Identify each line in the records below that contains the word "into", and copy it.
:::
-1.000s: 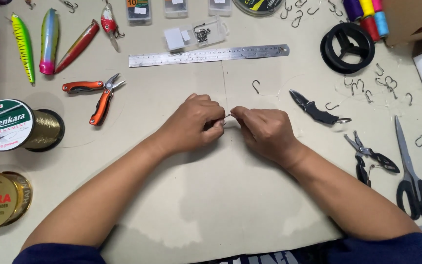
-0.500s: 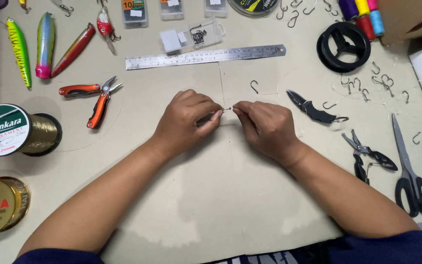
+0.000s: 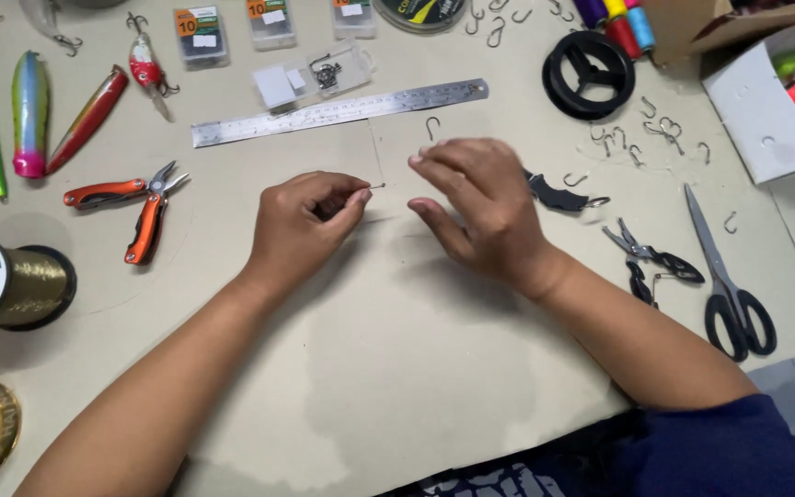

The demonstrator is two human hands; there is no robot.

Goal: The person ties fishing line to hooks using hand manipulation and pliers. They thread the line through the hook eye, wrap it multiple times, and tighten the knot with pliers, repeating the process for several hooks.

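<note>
Beige work table (image 3: 397, 387), tackle spread along its edges. The hands, joined half a second ago, have parted. Left hand (image 3: 310, 221) pinches a small hook (image 3: 374, 187), apparently by its shank; right hand (image 3: 480, 207) has released, fingers loosely spread just beside it.

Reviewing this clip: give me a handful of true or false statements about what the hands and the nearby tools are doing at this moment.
1. The left hand pinches a small fish hook between thumb and fingertips. True.
2. The right hand grips the black scissors. False: the scissors lie untouched on the table, to that hand's right.
3. The orange-handled pliers lie on the table left of the left hand. True.
4. The steel ruler lies under both forearms. False: it lies beyond the hands, farther from the person.
5. The right hand is open, its fingers spread. True.
</note>
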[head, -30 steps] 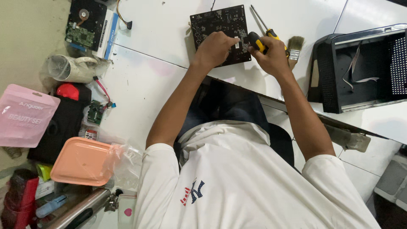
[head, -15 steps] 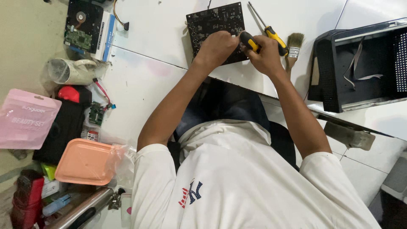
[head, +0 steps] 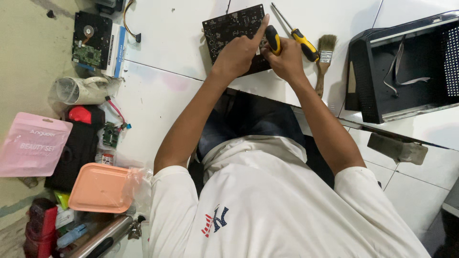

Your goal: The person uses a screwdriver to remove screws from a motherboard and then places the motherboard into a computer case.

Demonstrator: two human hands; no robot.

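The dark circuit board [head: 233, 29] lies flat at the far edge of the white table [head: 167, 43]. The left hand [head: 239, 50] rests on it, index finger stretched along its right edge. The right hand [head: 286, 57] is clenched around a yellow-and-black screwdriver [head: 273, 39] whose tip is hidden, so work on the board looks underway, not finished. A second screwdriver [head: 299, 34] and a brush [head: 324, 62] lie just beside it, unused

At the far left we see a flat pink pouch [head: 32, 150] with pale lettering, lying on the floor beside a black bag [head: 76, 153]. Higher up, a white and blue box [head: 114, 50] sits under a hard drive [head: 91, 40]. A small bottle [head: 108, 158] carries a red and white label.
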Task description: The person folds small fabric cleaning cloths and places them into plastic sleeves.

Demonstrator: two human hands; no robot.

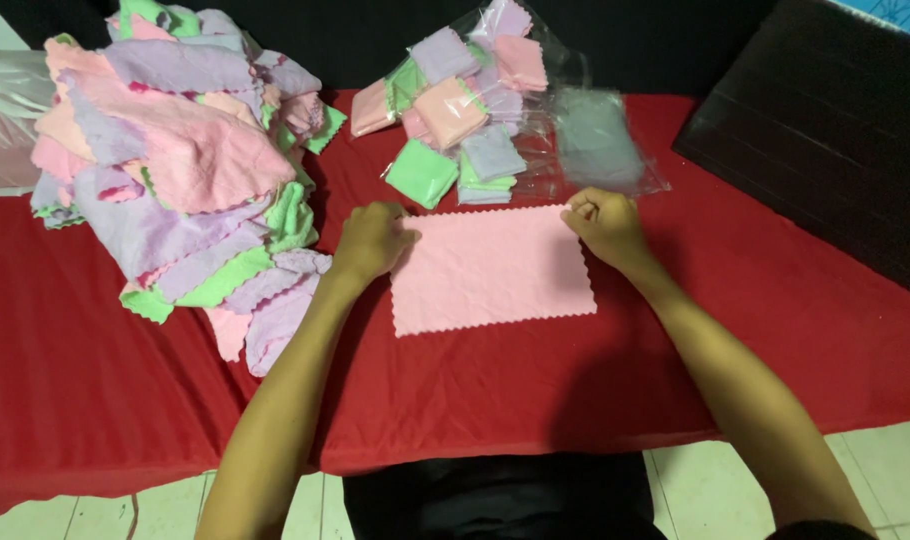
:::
| Solution below |
Your goal: The person uses a screwdriver to remove screws from a motherboard and then places the motherboard into a computer case.
Task description: The person folds small fabric cleaning cloths and places them into plastic sleeves.

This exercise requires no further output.